What you have to do ->
Every line from the first record below down to the line that includes "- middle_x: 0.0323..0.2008" must be reproduced exactly; the pictures are not.

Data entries
● ● ● ● ●

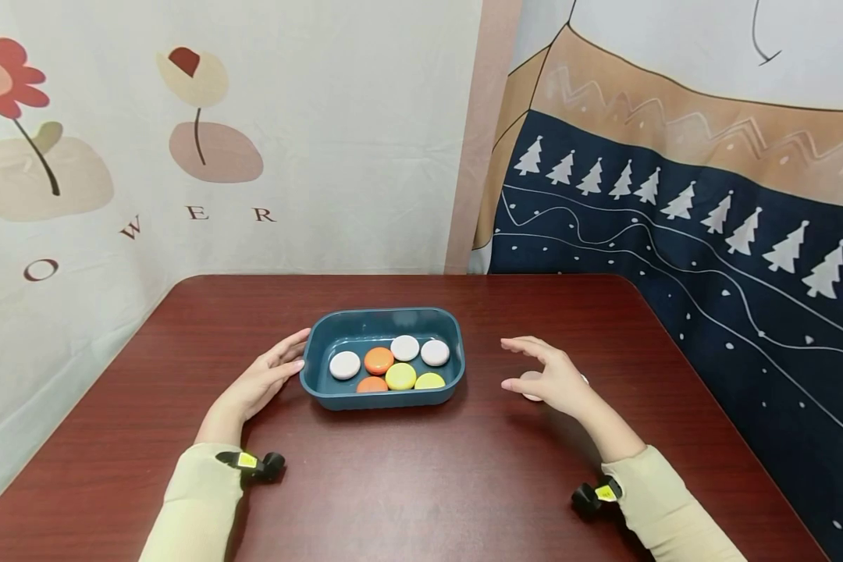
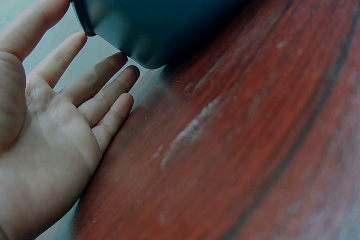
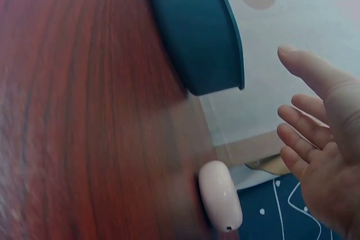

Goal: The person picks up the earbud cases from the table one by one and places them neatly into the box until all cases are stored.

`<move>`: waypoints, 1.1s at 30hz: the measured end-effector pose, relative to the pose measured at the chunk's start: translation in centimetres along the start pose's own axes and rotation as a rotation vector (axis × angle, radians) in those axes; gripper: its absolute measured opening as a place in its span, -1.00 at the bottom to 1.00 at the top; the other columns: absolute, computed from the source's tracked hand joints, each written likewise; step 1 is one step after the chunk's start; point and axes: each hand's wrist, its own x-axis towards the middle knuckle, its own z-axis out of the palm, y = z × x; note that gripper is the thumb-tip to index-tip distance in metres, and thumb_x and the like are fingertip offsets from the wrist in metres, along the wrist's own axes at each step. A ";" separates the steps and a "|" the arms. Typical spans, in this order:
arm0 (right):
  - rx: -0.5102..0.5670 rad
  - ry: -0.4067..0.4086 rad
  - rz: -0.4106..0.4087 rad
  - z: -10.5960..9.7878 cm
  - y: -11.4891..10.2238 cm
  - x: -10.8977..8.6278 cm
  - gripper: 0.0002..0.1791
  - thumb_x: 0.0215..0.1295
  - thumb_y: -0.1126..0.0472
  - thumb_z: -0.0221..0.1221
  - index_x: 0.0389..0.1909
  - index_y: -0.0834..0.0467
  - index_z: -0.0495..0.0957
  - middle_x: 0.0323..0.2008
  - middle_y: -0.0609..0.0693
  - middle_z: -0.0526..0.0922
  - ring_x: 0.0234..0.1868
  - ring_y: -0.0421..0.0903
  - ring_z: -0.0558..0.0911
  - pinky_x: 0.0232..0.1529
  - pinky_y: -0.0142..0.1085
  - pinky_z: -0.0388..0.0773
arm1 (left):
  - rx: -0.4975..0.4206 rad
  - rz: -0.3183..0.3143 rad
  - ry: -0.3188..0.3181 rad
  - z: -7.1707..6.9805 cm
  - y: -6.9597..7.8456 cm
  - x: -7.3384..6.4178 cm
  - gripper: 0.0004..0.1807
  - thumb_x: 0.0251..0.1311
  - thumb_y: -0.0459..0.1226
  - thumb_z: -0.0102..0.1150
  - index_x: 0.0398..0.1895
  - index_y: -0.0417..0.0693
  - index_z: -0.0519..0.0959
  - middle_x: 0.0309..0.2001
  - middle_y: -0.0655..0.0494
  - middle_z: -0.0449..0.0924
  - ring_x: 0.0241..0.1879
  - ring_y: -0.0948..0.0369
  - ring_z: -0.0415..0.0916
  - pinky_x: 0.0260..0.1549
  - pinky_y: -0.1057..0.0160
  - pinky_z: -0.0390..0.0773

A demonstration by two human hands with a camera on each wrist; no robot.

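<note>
A dark teal rectangular tray [image 1: 382, 401] sits on the table, holding several smooth round discs: white ones such as a white disc [image 1: 345, 365], orange ones including an orange disc [image 1: 378, 361], and yellow ones including a yellow disc [image 1: 400, 376]. My left hand [image 1: 258, 382] touches the tray's left end with thumb and fingertips extended. To the right of the tray, my right hand [image 1: 558, 381] hovers with fingers spread and nothing held. Partly covered by it in the head view, a pale round disc [image 3: 220, 196] rests on the table.
The reddish-brown wooden table [image 1: 407, 484] has rounded far corners. Behind it hangs a pale cloth with flower prints [image 1: 351, 156], and at the right a dark blue cloth with white trees [image 1: 674, 234]. A small white bit [image 1: 585, 380] shows beside the right hand, too little to identify.
</note>
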 end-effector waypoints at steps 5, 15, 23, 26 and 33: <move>-0.044 -0.025 -0.007 -0.5 0.7 0.0 -0.33 0.01 0.15 0.46 0.21 0.10 0.49 0.14 0.01 0.51 0.15 0.14 0.44 0.11 0.15 0.34 | -0.004 0.001 0.000 0.0 0.0 0.0 -0.35 0.42 -0.36 -0.08 0.51 -0.14 -0.03 0.44 -0.26 -0.05 0.27 0.38 0.16 0.13 0.46 0.21; -0.086 -0.091 -0.057 -1.2 2.0 0.0 -0.33 0.02 0.24 0.43 0.20 0.28 0.46 0.10 0.08 0.54 0.08 0.08 0.46 0.08 0.16 0.32 | -0.010 0.011 0.002 0.0 -0.2 0.0 -0.35 0.42 -0.37 -0.08 0.50 -0.15 -0.03 0.44 -0.25 -0.03 0.26 0.38 0.17 0.12 0.47 0.21; -0.085 -0.112 -0.050 -1.9 -0.5 -0.6 -0.37 -0.01 0.41 0.39 0.15 0.40 0.45 0.06 0.30 0.53 0.04 0.27 0.45 0.04 0.21 0.32 | 0.001 0.006 0.007 0.0 -0.1 0.0 -0.34 0.42 -0.36 -0.07 0.50 -0.16 -0.03 0.44 -0.22 -0.01 0.26 0.39 0.18 0.12 0.47 0.22; -0.094 -0.115 -0.060 -2.1 -0.1 -0.6 -0.37 -0.03 0.43 0.40 0.14 0.42 0.46 0.04 0.32 0.54 0.03 0.28 0.47 0.03 0.20 0.34 | 0.002 -0.002 0.012 0.0 -0.1 0.0 -0.35 0.41 -0.36 -0.06 0.50 -0.13 -0.01 0.43 -0.18 0.01 0.26 0.39 0.18 0.12 0.46 0.22; -0.110 -0.163 -0.017 -2.8 0.5 -0.7 -0.39 -0.02 0.45 0.39 0.12 0.46 0.45 0.01 0.35 0.55 0.02 0.27 0.48 0.01 0.15 0.38 | 0.004 -0.007 0.012 0.0 -0.2 0.0 -0.35 0.41 -0.36 -0.06 0.51 -0.10 -0.01 0.43 -0.11 0.05 0.27 0.37 0.18 0.13 0.45 0.22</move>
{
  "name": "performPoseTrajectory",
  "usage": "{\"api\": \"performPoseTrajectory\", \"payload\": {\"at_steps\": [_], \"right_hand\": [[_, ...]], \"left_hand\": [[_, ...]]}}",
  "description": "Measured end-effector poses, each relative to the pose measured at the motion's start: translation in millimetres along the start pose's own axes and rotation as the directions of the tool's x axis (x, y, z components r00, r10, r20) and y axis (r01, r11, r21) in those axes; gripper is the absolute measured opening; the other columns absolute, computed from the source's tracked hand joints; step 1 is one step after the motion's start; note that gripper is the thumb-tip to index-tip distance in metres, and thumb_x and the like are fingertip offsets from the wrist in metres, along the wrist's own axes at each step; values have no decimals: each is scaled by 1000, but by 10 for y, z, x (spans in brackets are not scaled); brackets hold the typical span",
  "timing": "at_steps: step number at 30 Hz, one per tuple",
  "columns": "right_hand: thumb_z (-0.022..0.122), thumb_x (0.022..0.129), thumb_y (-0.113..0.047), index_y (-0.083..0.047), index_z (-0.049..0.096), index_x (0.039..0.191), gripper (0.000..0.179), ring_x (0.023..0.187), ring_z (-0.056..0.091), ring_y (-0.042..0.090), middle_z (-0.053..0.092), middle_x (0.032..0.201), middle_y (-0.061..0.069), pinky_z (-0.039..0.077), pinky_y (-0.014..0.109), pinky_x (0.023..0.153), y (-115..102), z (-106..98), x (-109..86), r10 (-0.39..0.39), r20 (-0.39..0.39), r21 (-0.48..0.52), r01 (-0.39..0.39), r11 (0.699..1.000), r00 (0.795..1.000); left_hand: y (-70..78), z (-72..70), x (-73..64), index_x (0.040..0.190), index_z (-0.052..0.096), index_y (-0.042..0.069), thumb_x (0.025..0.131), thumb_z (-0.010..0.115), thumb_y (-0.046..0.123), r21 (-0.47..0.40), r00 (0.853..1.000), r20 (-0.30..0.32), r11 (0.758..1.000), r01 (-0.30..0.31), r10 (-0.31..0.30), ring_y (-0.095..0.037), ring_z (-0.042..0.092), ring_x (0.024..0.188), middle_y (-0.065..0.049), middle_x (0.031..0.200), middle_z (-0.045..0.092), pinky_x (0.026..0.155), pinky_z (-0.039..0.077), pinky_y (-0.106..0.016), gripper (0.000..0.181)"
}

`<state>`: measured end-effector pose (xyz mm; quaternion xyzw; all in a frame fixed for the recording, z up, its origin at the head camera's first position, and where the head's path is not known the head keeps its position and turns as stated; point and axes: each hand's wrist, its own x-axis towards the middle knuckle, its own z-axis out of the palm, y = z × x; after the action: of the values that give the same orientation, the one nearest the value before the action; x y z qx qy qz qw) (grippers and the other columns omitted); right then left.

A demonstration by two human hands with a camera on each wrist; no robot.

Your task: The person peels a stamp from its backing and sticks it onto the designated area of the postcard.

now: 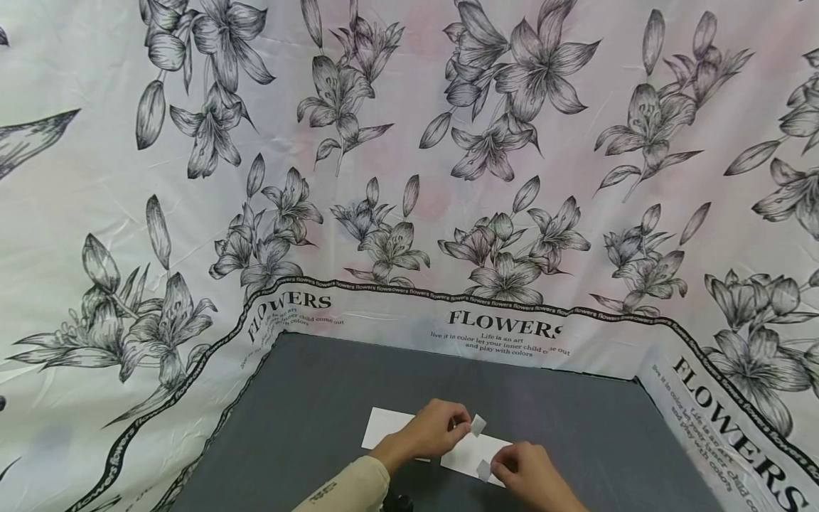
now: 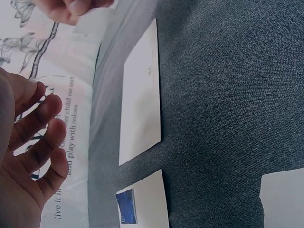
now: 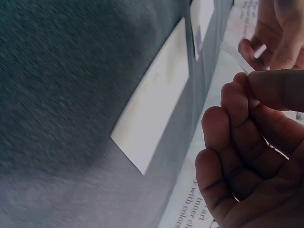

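Note:
My left hand (image 1: 438,429) pinches a small, thin, translucent whitish piece (image 1: 478,424) between thumb and fingertip, above the table. My right hand (image 1: 530,473) pinches a second such piece (image 1: 484,470) at its left. Whether either is film or tape I cannot tell. Beneath the hands lies a white card (image 1: 462,459), flat, with faint small marks visible in the left wrist view. Another white card (image 1: 386,427) lies to its left, partly hidden by my left hand; in the left wrist view a blue patch (image 2: 127,207) sits on it.
A torn-edged white sheet (image 2: 285,199) lies at the corner of the left wrist view. The dark grey table (image 1: 320,398) is bordered at the back and sides by a flower-printed curtain (image 1: 384,320). A small black object (image 1: 399,503) shows beside the left sleeve.

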<state>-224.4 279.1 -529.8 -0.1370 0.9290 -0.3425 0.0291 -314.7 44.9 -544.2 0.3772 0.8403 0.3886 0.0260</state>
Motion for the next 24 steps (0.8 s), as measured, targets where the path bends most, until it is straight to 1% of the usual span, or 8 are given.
{"api": "performPoseTrajectory", "payload": {"at_steps": [2, 4, 5, 10, 12, 13, 16, 24], "right_hand": [[77, 94, -11, -8, 81, 88, 8, 66, 55, -1, 76, 78, -5, 48, 25, 60, 42, 36, 1, -19, 22, 2, 19, 1000, 1000], [77, 95, -12, -8, 81, 89, 9, 66, 54, -2, 76, 78, -5, 48, 26, 60, 167, 96, 21, -45, 55, 23, 44, 999, 997], [77, 96, -13, -8, 81, 89, 10, 67, 55, -1, 76, 78, -6, 48, 27, 60, 273, 143, 39, -65, 69, 28, 63, 998, 995], [77, 100, -27, -19, 83, 91, 14, 68, 60, -1, 76, 80, -15, 49, 26, 61, 1002, 491, 214, -40, 167, 65, 29, 997, 985], [77, 100, -32, -24, 84, 91, 14, 68, 62, 1, 75, 79, -17, 50, 27, 61, 1216, 613, 274, -18, 200, 72, 3, 997, 980], [78, 100, -33, -25, 83, 90, 14, 67, 62, 2, 75, 78, -17, 50, 28, 60, 1278, 658, 293, -23, 210, 73, 8, 997, 977], [79, 100, -33, -26, 84, 89, 14, 66, 64, 4, 75, 77, -16, 52, 28, 60, 1350, 737, 311, -32, 237, 87, 12, 996, 971], [78, 100, -29, -19, 83, 87, 17, 65, 64, 3, 74, 75, -14, 52, 27, 60, 1224, 781, 245, -20, 242, 94, -3, 996, 970]], "left_hand": [[-5, 1, 3, 104, 78, 18, 109, 67, 21, 3, 1000, -3, 1000, -3, 3, 6, 60, 78, 14, 91, 73, 70, 51, -16, 12], [-7, 1, 1, 104, 78, 18, 109, 67, 21, 6, 1000, -6, 1000, -4, 4, 7, 60, 78, 14, 91, 73, 70, 51, -16, 12], [-8, 2, 0, 103, 78, 18, 109, 68, 21, 6, 1000, -6, 1000, -3, 3, 7, 60, 78, 14, 91, 73, 70, 51, -16, 12], [-10, -3, -5, 104, 78, 18, 109, 67, 21, -7, 1000, -2, 1000, -1, 1, 6, 59, 78, 14, 91, 72, 69, 50, -16, 12], [-12, -9, -7, 105, 78, 18, 109, 67, 21, -14, 1000, 2, 1000, -2, 2, 6, 59, 78, 14, 91, 72, 69, 50, -16, 12], [-13, -11, -8, 105, 78, 18, 109, 67, 21, -15, 1000, 3, 1000, -2, 2, 6, 59, 78, 14, 92, 73, 69, 50, -16, 12], [-17, -13, -10, 105, 78, 18, 109, 66, 22, -21, 1000, 7, 1000, 1, 0, 6, 59, 78, 14, 92, 73, 69, 50, -16, 13], [-15, -11, -3, 104, 78, 17, 109, 67, 21, -21, 1000, -1, 1000, 5, -5, 6, 57, 76, 14, 90, 72, 67, 49, -16, 12]]}}
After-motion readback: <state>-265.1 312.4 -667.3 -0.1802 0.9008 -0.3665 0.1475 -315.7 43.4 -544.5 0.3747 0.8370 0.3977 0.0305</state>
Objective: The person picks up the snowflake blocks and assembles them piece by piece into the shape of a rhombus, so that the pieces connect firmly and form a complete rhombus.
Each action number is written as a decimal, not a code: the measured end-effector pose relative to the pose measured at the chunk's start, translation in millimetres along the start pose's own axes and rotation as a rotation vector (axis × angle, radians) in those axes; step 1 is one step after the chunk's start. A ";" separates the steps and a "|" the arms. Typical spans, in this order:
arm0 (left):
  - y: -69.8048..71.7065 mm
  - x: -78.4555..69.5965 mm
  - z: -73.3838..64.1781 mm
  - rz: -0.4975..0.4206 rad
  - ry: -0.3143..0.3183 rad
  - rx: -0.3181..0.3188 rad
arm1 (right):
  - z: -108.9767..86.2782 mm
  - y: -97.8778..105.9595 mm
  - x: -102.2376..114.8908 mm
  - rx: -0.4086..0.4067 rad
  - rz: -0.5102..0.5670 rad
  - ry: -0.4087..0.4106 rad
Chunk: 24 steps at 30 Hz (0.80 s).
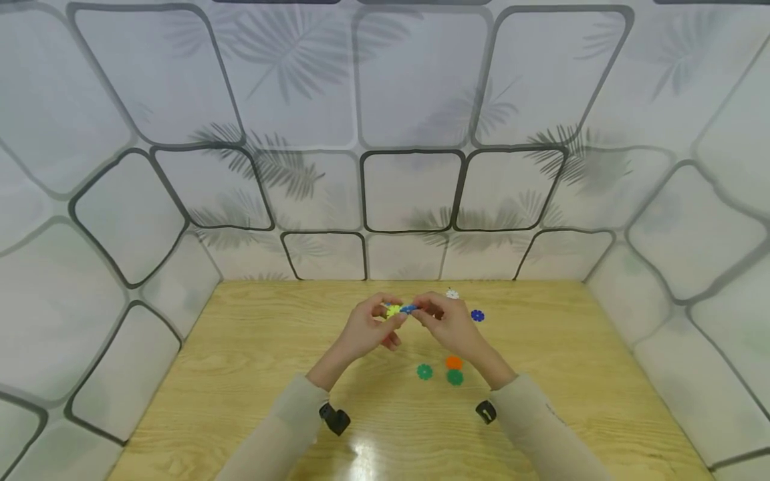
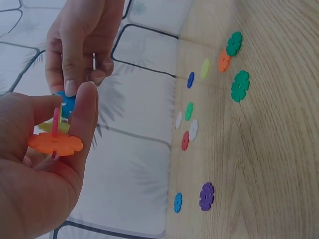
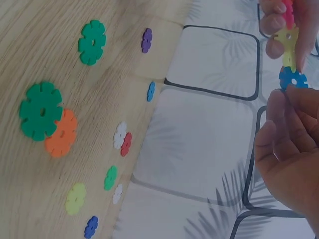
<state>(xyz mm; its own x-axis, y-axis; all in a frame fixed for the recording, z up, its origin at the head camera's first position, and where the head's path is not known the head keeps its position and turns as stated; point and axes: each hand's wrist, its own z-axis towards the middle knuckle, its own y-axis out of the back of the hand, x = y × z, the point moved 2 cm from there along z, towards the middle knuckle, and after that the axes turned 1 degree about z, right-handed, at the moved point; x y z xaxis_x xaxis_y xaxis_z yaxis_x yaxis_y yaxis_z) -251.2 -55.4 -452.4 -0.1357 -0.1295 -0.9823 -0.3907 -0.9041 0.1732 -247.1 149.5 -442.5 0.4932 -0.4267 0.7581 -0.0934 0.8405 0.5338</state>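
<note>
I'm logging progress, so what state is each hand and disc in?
Left hand, holding a cluster of discs
Right hand, pinching the blue disc
Blue disc, meeting the held yellow disc, full joining unclear
Orange disc on the table, partly under a green disc
Remaining discs, lying on the table

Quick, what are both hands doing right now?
Left hand: holding the orange, pink and yellow flower cluster.
Right hand: pinching the blue flower piece.
</note>
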 end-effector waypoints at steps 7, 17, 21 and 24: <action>-1.2 1.8 0.1 -0.022 -0.002 -0.020 | -6.3 14.6 -12.1 -0.035 -0.025 -0.051; 0.6 3.1 0.4 -0.022 0.005 -0.043 | -19.9 31.0 -52.6 -0.052 -0.120 -0.178; 1.1 3.1 0.5 -0.008 0.010 -0.047 | -26.9 33.6 -67.8 -0.031 -0.168 -0.203; 1.4 2.6 0.5 0.003 0.007 -0.050 | -31.8 35.6 -76.5 -0.002 -0.212 -0.217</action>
<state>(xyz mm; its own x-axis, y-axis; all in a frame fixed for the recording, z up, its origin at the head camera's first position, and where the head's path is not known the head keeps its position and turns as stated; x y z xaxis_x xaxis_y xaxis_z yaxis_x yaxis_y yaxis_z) -252.6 -56.8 -454.7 -0.1307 -0.1352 -0.9822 -0.3446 -0.9227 0.1729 -260.7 222.7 -493.4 0.3050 -0.6536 0.6927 -0.0062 0.7260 0.6877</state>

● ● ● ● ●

Task response ->
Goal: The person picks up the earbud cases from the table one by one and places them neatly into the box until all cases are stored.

`<move>`: waypoints, 1.1s at 30hz: the measured end-effector pose, relative to the pose measured at the chunk's start: translation in centimetres along the start pose's own axes and rotation as a rotation vector (axis × angle, radians) in those axes; gripper: its absolute measured opening as a place in its span, -1.00 at the bottom to 1.00 at the top; the other columns: absolute, computed from the source's tracked hand joints, each written likewise; step 1 is one step after the chunk's start; point and axes: each hand's wrist, its own x-axis towards the middle knuckle, its own z-axis out of the palm, y = z × x; note that gripper is the thumb-tip to index-tip distance in metres, and thumb_x and the like are fingertip offsets from the wrist in metres, along the wrist's own axes at each step. A ";" separates the steps and a "|" the arms. Typical spans, in this order:
arm0 (right):
  - rx: -0.5102..0.5670 rad
  - ry: -0.4067..0.4086 rad
  - rz: -0.4106..0.4087 rad
  - z: -10.5960..9.7878 cm
  - y: -11.4891..10.2238 cm
  - x: -10.8977..8.6278 cm
  - gripper: 0.0002..0.1791
  - thumb_x: 0.0215..0.1295
  - thumb_y: -0.1126..0.0472
  - thumb_z: -0.0221..0.1221
  - index_x: 0.0389..0.1909
  - index_y: -0.0834..0.0467
  - index_z: -0.0495..0.0957
  - middle_x: 0.0323..0.2008

What this exercise asked for has been supplied.